Task item >> Report how many lines contain the word "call" in the listing that follows. Give nothing besides the number.

Given data >>
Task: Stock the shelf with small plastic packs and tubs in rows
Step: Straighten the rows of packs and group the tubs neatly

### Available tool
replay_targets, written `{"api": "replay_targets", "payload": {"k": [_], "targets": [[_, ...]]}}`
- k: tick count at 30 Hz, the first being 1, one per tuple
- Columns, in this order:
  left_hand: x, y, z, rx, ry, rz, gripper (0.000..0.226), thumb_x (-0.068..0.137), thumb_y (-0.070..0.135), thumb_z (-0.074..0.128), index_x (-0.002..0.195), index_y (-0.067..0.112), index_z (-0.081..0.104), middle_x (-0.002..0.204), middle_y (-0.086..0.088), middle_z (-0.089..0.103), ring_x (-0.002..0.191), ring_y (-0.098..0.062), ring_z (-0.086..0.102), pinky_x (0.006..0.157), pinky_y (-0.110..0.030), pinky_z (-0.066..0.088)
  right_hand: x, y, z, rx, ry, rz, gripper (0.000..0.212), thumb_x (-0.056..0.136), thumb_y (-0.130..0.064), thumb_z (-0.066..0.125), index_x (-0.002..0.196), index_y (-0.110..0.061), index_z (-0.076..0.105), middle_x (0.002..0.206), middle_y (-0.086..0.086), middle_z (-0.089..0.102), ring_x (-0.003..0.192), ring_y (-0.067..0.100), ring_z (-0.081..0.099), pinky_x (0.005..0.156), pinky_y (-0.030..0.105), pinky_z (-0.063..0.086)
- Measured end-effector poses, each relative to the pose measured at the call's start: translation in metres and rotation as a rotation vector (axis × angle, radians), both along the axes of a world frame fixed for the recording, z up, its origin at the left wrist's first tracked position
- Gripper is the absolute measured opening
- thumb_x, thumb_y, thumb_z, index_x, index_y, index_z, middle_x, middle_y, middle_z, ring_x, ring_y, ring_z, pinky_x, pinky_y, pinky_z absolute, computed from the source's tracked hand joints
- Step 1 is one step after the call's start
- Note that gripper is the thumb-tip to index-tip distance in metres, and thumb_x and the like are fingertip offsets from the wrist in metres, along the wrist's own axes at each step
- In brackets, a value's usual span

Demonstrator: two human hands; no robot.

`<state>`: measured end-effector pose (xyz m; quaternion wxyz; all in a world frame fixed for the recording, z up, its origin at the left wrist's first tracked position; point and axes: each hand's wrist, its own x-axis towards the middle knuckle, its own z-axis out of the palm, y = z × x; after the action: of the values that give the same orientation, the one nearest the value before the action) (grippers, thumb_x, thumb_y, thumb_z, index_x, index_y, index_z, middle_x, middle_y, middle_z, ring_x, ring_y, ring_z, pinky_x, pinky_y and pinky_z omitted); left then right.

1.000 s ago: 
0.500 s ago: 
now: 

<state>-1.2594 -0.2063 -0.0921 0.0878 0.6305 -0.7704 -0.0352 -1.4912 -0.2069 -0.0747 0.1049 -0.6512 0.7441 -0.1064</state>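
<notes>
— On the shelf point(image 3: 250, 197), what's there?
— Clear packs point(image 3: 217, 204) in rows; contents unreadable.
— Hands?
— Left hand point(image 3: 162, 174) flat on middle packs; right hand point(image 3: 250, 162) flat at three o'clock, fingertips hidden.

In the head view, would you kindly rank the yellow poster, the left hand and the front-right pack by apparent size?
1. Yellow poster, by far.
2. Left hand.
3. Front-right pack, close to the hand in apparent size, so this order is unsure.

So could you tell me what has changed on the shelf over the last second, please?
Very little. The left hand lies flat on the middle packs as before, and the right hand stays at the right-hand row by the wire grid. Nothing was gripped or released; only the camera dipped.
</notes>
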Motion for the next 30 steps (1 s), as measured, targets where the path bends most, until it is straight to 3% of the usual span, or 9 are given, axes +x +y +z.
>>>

Completed exercise >> 2